Arriving hotel guests and prospective visitors will have access to new materials being distributed and posted online by the development council, touting in-city activities like biking and surfing, and regional attractions such as Sleep Train Amphitheater, Living Coast Discovery Center (formerly Chula Vista Nature Center), and the upcoming Aquatica San Diego, formerly Knott’s Soak City.
The development council has already booked its annual public officials gathering, which draws around 400 from around San Diego County, for September at the new hotel. Gompper-Graves said Pier South’s group and event amenities should help spur return visits to Imperial Beach and South County in the long run.
“From a tourism standpoint, you want a hotel to attract business people, because if they like what they see they’ll come back with their families for vacations,” she said, adding business visitors might also consider setting up companies or office locations in the region.
The new restaurant at Pier South, which has not yet been named, will be the 16th for San Diego-based Cohn Restaurant Group and its first in Imperial Beach. President David Cohn said the new operation, spearheaded by longtime restaurateur Ken Irvine, will likely feature seafood and other Baja and Mediterranean-style items, with a décor in line with the hotel’s upscale beachside theme.
“This will be our first restaurant in South County, and we’ve definitely been looking to go into some of this county’s underserved areas, not just the over-served areas,” said Cohn, noting the company’s recent debuts in places such as Oceanside and Escondido.
Greg Wade, Imperial Beach’s assistant city manager, said officials are anticipating more openings by businesses attracted to the newly revived beach area. For instance, he noted that locally based Filippi’s Pizza Grotto recently opened a new location about two blocks from the new hotel and has been well received.
“We know that Cohn has an excellent reputation for developing destination restaurants, and we’re also very excited about this investment by Pacifica,” Wade said. “What’s happening there now has been a long time in coming.”
Rolfe said the hotel project created about 300 construction-related jobs, and Pier South is expected to employ approximately 55 permanent workers when it is up and running.
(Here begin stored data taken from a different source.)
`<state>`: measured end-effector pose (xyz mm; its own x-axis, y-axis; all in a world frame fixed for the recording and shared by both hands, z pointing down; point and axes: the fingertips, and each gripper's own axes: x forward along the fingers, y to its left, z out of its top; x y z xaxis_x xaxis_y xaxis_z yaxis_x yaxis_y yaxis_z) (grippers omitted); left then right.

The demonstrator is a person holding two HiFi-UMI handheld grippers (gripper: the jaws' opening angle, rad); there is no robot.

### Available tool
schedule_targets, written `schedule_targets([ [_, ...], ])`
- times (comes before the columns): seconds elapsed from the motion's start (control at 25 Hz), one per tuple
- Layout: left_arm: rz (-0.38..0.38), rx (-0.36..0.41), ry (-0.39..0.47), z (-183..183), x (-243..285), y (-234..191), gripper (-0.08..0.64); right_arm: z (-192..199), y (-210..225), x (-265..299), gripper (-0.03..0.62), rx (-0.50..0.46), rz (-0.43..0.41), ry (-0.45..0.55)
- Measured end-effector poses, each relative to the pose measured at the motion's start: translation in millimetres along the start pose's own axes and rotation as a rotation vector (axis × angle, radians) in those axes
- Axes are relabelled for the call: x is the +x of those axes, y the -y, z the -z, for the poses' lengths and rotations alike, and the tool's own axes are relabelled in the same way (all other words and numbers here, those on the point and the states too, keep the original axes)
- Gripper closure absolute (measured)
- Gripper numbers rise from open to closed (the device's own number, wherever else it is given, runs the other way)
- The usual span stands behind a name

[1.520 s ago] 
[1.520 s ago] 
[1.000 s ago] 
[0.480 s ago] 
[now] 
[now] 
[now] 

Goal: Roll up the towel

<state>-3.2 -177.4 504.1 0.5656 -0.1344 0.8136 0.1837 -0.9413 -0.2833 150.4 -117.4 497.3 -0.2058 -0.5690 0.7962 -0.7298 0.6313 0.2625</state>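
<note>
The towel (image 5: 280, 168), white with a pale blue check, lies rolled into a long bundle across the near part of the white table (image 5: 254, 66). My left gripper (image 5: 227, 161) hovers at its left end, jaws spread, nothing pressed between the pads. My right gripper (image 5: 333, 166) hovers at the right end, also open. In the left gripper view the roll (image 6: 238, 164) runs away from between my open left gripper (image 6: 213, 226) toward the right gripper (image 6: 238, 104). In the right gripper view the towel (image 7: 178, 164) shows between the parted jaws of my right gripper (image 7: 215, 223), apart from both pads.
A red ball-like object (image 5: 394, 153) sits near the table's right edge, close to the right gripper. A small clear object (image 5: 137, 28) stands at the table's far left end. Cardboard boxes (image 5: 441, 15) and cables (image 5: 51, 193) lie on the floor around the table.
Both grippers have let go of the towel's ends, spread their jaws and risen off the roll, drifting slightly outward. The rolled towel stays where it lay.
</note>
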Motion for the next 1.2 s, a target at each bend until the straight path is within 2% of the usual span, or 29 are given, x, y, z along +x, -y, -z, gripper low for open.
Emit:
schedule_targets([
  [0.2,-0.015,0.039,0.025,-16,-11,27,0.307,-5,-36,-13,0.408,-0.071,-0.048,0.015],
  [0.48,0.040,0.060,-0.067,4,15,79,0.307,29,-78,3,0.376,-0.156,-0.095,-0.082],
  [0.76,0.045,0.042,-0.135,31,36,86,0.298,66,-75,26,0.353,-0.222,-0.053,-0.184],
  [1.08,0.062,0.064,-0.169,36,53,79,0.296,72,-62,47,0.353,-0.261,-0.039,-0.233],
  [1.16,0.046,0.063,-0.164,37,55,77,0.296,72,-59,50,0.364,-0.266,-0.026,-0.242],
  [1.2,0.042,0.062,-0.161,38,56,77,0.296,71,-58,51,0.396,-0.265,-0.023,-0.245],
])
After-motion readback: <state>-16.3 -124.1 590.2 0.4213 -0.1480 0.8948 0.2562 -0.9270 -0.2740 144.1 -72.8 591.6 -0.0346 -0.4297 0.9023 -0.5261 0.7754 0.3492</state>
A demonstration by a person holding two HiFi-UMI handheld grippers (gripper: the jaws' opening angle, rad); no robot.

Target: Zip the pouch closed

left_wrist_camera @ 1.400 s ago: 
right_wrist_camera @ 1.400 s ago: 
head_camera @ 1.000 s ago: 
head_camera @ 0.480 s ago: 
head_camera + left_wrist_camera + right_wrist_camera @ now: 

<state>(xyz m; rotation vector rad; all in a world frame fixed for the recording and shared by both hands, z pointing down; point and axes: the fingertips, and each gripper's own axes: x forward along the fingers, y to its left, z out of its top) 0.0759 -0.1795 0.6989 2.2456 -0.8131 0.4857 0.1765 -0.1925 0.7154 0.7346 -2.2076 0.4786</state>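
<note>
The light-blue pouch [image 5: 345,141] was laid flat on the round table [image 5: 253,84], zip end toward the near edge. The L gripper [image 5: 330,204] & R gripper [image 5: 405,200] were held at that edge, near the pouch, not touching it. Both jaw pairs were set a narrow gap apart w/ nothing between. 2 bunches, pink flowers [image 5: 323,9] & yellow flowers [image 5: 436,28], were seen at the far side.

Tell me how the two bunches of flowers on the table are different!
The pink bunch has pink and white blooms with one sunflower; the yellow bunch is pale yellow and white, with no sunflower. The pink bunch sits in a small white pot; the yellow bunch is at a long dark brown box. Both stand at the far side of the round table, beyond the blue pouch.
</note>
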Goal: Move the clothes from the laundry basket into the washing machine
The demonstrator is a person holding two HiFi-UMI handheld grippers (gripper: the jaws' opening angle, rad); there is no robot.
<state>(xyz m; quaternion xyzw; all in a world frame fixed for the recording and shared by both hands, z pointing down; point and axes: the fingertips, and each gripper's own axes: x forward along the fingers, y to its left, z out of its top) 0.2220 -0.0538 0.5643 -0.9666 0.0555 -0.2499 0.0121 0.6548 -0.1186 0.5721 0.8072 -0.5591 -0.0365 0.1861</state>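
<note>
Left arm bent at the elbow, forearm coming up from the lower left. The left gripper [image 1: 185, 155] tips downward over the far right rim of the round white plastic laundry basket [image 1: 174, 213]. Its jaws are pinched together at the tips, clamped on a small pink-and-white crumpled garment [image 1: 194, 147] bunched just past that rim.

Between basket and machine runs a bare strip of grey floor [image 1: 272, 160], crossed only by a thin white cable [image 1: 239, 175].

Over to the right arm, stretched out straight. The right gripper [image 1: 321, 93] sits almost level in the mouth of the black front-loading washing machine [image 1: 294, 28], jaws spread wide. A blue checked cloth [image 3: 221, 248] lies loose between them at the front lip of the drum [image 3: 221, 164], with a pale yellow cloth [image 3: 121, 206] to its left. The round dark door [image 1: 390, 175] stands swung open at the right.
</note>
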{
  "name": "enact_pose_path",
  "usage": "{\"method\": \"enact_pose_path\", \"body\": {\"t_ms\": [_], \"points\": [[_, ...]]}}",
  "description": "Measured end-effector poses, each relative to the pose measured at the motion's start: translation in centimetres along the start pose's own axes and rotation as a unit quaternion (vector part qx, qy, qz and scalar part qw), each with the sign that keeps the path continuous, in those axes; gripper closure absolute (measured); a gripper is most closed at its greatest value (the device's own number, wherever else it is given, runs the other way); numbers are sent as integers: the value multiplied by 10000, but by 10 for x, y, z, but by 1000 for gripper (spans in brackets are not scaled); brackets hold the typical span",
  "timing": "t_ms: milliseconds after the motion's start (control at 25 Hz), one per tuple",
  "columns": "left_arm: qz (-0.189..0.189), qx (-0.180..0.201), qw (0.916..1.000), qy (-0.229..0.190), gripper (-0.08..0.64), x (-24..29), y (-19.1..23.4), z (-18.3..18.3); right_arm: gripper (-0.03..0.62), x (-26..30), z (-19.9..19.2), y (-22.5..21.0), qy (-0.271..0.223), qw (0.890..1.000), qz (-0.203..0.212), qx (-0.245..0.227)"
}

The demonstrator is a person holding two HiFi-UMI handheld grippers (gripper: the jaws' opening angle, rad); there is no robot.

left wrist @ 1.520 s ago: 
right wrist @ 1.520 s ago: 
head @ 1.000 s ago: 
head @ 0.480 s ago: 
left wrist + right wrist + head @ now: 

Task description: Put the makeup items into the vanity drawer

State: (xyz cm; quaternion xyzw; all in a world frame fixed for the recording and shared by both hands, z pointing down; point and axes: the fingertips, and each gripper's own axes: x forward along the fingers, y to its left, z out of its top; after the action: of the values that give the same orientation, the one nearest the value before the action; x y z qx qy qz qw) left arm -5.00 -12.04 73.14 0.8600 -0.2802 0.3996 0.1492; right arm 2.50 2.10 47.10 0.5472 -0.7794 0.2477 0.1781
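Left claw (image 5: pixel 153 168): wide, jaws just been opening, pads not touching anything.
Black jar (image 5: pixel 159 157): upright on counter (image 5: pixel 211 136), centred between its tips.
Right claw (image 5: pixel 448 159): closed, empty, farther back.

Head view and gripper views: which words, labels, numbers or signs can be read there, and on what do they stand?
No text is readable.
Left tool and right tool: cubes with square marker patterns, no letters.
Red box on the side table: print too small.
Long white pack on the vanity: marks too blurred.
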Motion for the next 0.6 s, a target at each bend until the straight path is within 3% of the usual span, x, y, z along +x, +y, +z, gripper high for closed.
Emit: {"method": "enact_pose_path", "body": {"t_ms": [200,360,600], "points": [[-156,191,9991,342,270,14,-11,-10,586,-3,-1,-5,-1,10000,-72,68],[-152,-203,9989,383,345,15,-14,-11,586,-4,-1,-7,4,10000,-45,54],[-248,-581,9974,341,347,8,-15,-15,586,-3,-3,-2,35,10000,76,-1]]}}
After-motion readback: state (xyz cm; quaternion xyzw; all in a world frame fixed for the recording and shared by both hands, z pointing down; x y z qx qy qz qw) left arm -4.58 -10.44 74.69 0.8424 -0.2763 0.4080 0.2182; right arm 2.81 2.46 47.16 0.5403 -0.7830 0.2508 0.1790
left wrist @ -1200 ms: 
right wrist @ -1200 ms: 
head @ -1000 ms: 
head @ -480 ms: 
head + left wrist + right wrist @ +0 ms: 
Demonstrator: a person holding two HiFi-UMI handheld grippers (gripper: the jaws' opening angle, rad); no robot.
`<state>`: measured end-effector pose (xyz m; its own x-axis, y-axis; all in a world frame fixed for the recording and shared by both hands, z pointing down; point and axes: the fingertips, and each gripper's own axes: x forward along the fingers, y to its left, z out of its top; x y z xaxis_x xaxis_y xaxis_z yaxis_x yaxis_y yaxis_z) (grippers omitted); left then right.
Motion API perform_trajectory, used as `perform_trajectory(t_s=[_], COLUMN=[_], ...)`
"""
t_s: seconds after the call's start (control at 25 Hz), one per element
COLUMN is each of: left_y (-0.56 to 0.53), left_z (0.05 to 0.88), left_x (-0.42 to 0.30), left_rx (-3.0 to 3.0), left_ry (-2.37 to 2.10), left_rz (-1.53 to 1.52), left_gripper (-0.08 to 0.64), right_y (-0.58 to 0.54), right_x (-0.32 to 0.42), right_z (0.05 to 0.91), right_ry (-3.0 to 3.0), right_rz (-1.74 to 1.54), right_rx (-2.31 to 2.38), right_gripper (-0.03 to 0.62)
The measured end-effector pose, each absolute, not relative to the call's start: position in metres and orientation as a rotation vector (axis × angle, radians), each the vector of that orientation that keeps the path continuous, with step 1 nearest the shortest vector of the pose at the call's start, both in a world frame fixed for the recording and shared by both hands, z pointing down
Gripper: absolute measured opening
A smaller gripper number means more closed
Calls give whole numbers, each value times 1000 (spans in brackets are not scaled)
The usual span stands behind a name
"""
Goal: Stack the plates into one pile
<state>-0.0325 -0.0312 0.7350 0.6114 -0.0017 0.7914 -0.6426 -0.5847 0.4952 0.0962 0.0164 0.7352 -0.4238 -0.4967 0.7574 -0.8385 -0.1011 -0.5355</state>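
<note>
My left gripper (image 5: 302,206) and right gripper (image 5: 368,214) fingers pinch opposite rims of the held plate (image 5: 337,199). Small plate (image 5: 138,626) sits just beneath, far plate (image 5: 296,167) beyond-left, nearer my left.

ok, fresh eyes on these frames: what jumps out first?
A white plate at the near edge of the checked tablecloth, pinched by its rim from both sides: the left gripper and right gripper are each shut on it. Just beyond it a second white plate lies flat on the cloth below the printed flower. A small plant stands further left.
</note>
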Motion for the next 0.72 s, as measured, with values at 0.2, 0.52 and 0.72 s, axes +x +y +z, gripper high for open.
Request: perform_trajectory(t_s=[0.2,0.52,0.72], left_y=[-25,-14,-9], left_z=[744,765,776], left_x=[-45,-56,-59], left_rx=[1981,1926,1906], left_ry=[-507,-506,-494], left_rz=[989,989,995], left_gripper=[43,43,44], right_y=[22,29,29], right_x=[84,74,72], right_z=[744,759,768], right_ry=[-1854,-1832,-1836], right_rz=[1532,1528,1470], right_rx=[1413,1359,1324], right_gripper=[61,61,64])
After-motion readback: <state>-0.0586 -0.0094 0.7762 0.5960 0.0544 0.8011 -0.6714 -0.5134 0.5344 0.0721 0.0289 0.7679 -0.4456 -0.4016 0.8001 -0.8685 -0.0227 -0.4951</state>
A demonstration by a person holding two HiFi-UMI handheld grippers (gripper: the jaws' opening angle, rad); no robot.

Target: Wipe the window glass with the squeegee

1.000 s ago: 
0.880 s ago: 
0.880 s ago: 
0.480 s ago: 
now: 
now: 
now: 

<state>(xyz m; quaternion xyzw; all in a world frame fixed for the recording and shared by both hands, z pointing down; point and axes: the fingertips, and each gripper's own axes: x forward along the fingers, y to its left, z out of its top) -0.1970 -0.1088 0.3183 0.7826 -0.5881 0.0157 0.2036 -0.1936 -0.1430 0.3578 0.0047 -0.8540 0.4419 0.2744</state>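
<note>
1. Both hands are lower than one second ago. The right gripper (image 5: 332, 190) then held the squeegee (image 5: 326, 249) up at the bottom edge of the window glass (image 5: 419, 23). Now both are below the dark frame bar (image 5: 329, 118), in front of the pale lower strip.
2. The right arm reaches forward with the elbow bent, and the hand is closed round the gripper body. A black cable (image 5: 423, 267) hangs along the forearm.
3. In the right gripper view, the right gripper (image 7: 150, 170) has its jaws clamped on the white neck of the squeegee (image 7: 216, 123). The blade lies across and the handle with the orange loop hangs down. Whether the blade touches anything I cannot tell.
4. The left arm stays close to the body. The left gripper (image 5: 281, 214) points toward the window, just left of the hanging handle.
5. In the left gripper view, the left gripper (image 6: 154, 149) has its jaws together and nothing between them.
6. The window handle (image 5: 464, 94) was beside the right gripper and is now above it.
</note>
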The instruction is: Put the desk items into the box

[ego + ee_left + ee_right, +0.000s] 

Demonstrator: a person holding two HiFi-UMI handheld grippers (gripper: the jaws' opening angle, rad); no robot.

“We definitely see this as a potential catalyst for that area,” Rolfe said. “The original plan a few years ago was just to do a renovation of Seacoast Inn, but the city approached us about a potentially larger hotel project that might help jump-start redevelopment.”
A city-initiated vision-plan study in 2000 concluded that redevelopment of Seacoast Inn would be the most significant “first step” in fostering a revival of the beachside neighborhood. Imperial Beach officials subsequently adopted a “Survival Plan” and made changes to city codes to allow more flexibility for hotel development.
An ecotourism study, commissioned by the city and the California Coastal Conservancy in 2005, also identified redevelopment of the Seacoast Inn as a primary development objective.